Problem details:
Write out exactly the lines below that run from the one containing "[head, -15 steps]" through the one containing "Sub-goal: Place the", both included, with no other lines.

Data records:
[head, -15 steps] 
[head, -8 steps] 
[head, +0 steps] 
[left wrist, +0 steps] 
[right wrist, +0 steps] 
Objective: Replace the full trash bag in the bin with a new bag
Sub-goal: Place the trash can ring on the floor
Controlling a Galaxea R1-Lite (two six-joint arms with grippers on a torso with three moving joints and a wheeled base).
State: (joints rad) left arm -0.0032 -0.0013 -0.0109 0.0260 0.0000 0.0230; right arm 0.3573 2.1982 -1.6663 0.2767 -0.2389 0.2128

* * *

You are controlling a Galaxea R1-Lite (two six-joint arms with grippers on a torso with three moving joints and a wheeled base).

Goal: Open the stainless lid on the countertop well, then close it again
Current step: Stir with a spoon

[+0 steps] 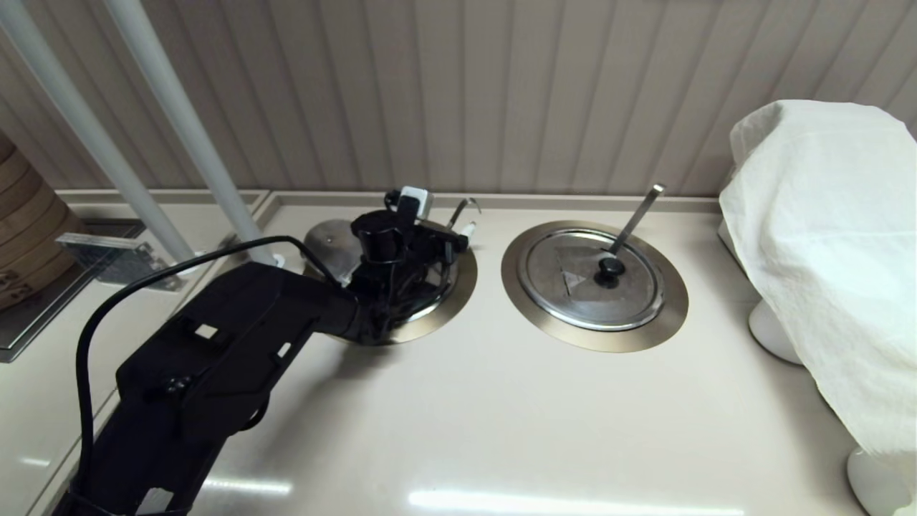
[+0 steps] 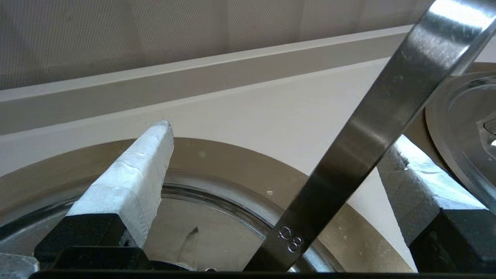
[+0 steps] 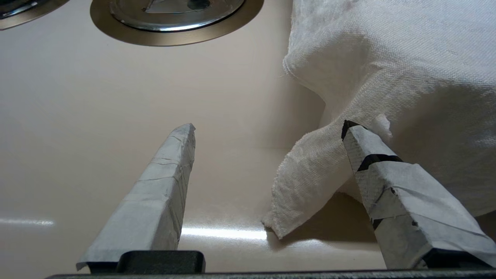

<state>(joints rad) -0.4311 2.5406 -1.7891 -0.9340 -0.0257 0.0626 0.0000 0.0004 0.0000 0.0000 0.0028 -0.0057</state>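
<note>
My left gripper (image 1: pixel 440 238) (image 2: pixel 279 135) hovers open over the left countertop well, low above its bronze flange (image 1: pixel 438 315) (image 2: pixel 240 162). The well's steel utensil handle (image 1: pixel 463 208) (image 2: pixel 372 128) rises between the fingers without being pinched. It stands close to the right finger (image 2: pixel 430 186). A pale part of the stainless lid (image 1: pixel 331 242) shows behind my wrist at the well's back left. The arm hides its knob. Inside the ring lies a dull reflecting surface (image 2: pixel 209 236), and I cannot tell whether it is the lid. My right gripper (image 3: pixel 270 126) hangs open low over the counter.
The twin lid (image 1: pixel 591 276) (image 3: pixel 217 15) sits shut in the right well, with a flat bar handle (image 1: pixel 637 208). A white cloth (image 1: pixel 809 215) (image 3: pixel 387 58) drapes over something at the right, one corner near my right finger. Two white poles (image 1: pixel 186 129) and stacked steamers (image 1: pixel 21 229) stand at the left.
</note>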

Task result:
[head, -15 steps] 
[head, -8 steps] 
[head, +0 steps] 
[left wrist, +0 steps] 
[right wrist, +0 steps] 
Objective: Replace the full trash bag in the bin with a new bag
Sub-goal: Place the trash can ring on the floor

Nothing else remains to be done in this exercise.